That Those Who Abase Themselves Will Be Honored by God
I just read a story in the Prologue of Ochrid, which is told in further detail in the Evergetinos vol.2,p.4-7, and I can't stop thinking about it. O, that one could have eyes to see and value what God values, and not what men hold in honor!
"As a simple charcoal-burner, Alexander lived in the town of Comana near Neo-Caesarea. When the bishop of Comana died, St. Gregory the miracle-worker and Bishop of Neo-Caesarea (November 17 in the Prologue) was then called to preside at a council to elect a new bishop. Both clergy and laymen alike were present at the council. However, the electors were unable to agree on one person. At the time of evaluating a candidate, they all primarily paid attention to the points of his externals: external dignity and behavior.
St. Gregory then said that they need not look so much at the external characteristics as much as at the spirit and spiritual capabilities. Then some jesters mocking cried out: then we should elect Alexander the charcoal-burner as our bishop! General laughter then ensued. St. Gregory asked: "Who is this Alexander?" And, thinking that his name was not mentioned at this council without God's Providence, Gregory ordered that Alexander be brought before the council", from The Prologue of Ochrid reading for August 12
The Evergetinos continues, "Thereupon, one of those present, laughing with derision, brought in their midst Alexander, who was wearing sorry-looking rags that did not even cover his whole body; his appearance gave evidence of his profession. His hands and his face, as well as the reminder of his body, ...were covered with grime. The sight of one such as Alexander, standing among them, gave all the others and occasion to laugh. Through the clairvoyant eyes of St. Gregory, however, what was happening created surprise and amazement in his soul.
This man, so poor and so unkempt in body, was self-composed and seemed to be rejoicing at all that which to his ignorant detractors was laughable. And it was so...he was a philosopher..., he concealed himself behind the most humble of occupations...even though he was in the flower of his youth,...he trained his body in virtue at his workplace, and the beauty of his youth he covered in soot from the coal.
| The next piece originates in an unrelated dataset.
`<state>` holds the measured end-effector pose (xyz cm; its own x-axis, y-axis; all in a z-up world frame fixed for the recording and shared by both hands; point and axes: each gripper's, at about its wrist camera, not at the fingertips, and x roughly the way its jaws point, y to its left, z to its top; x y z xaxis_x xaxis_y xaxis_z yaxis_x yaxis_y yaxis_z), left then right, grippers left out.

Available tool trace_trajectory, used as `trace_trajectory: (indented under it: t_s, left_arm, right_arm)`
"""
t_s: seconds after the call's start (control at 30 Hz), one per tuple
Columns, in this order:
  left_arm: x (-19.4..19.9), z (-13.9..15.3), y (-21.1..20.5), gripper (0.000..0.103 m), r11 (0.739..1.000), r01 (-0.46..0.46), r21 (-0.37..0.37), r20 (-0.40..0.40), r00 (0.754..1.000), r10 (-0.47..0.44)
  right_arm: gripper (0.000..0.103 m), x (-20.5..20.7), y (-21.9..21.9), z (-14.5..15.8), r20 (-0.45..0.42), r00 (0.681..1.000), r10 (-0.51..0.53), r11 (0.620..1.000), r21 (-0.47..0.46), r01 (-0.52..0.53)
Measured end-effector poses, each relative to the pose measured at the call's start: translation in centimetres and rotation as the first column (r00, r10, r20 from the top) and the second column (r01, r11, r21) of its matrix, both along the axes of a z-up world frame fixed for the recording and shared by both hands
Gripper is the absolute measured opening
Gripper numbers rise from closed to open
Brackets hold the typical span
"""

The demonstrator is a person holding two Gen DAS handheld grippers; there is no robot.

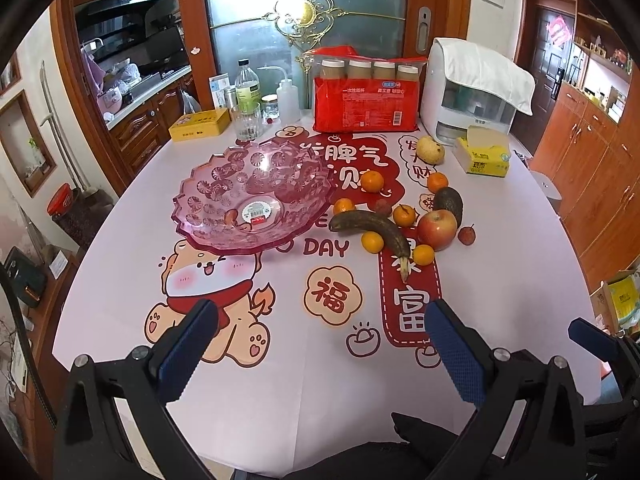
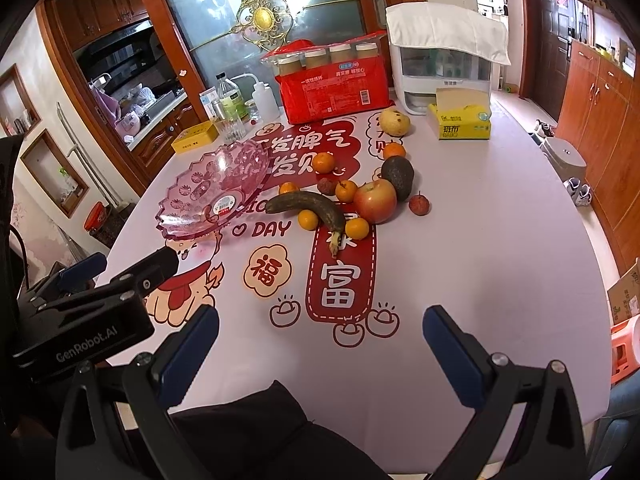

St Gregory, having called Alexander out of the assembly of leaders (gave instructions to the servants to wash him)...Returning they had Alexander with the, having bathed and cleaned the soot from him, and he was wearing the Saint's (St Gregory's) vesture.(on his orders).
While all present turned their eyes toward Alexander and were astonished by what they saw, the Teacher said to them: 'There is nothing unusual about being misled by one's eyes,...it was certainly clear to the enemy of piety, the devil, that the nomination process would be rendered ineffective by a lack of knowledge, so that there might not be made manifest therein a person to abrogate his tyranny.
Having said this, the saint dedicated Alexander to God through the priesthood, sealing him, in keeping with the manner dictated by the holy canons, with Divine Grace."
"SAINT ALEXANDER, BISHOP OF COMANA
Men look upon clothes and the face,
But God looks at the soul and the heart.
Glorious Alexander, a charcoal-burner, was,
With the charcoal-burner, the body is blackened
And from soot, which water cleanses,
In the sinner, the heart is darkened
Which only the fire of faith can cleanse
The fire of faith and the cry of repentance.
It is easier to cleanse the skin of a charcoal-burner
Than the blackened heart of a sinner.
Alexander, with humility, covered
In a cave concealed, as a hidden flame
For laughter, to the gullible world, he was.
The world did not see; Gregory saw,
With an acute spirit, the charcoal-burner discerned
And in him, found a saint,
In the dark cave, a beautiful flame,
Beneath the mask of insanity, great wisdom,
Beneath the dirty soot, a pure heart,
A royal soul in decayed rags.
That the light be hidden, the Lord does not permit,
At the appropriate time, the light proclaims,
For the benefit and salvation of men.
All is wonderful, what God judges."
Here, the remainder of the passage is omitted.